◆ **Work instruction**:
Working from the records below, repeat exactly the lines starting at the line that contains "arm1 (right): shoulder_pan" and ending at the line that contains "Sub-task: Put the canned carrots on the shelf", inclusive.

++++ Given entries ++++

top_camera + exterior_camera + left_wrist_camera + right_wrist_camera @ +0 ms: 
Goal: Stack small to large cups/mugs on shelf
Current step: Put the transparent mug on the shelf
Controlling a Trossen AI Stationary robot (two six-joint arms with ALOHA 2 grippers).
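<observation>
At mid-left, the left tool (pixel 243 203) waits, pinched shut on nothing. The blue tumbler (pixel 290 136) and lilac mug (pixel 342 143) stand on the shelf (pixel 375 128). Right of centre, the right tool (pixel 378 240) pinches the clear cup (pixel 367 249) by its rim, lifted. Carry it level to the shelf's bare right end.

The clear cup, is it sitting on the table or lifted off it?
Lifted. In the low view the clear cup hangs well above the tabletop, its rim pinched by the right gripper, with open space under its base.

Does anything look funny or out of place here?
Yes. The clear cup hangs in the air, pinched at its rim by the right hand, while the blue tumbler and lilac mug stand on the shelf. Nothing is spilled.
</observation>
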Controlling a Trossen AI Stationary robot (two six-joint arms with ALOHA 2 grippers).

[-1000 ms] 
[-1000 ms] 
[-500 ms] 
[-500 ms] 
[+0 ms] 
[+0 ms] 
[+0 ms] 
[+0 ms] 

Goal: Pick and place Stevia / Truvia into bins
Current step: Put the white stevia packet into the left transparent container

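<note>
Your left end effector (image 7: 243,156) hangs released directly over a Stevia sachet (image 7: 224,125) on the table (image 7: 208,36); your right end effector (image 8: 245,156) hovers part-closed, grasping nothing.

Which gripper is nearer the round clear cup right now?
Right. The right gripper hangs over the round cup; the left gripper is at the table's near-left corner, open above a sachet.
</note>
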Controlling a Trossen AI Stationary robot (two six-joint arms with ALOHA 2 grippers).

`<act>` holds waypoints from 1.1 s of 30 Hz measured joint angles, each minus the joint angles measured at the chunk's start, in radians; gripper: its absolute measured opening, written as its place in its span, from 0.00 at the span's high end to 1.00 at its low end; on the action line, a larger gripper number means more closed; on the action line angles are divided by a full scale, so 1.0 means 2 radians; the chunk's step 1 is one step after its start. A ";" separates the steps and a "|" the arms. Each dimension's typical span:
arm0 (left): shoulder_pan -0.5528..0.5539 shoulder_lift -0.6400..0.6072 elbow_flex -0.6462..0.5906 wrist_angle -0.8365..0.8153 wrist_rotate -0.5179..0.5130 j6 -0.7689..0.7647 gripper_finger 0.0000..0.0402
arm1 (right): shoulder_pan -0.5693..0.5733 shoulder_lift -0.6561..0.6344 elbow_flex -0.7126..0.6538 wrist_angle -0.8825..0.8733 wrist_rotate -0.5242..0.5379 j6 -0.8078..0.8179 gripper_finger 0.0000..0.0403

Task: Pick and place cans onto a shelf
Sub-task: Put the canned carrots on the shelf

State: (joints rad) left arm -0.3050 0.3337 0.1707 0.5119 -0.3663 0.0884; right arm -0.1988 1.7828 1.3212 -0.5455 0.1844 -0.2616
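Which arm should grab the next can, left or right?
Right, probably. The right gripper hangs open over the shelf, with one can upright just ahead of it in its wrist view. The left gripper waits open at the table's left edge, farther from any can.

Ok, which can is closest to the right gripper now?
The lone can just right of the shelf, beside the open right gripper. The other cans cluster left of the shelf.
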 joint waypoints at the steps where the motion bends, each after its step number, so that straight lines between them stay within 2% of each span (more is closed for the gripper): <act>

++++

◆ **Worked solution**:
arm1 (right): shoulder_pan -0.5693..0.5733 shoulder_lift -0.6561..0.6344 elbow_flex -0.7126..0.6538 wrist_angle -0.8825..0.8733 wrist_rotate -0.5242..0.5379 j6 -0.8078..0.8179 gripper_finger 0.0000..0.0403

Task: Pick and place cans onto a shelf
Sub-task: Put the canned carrots on the shelf

What the exercise required is now done.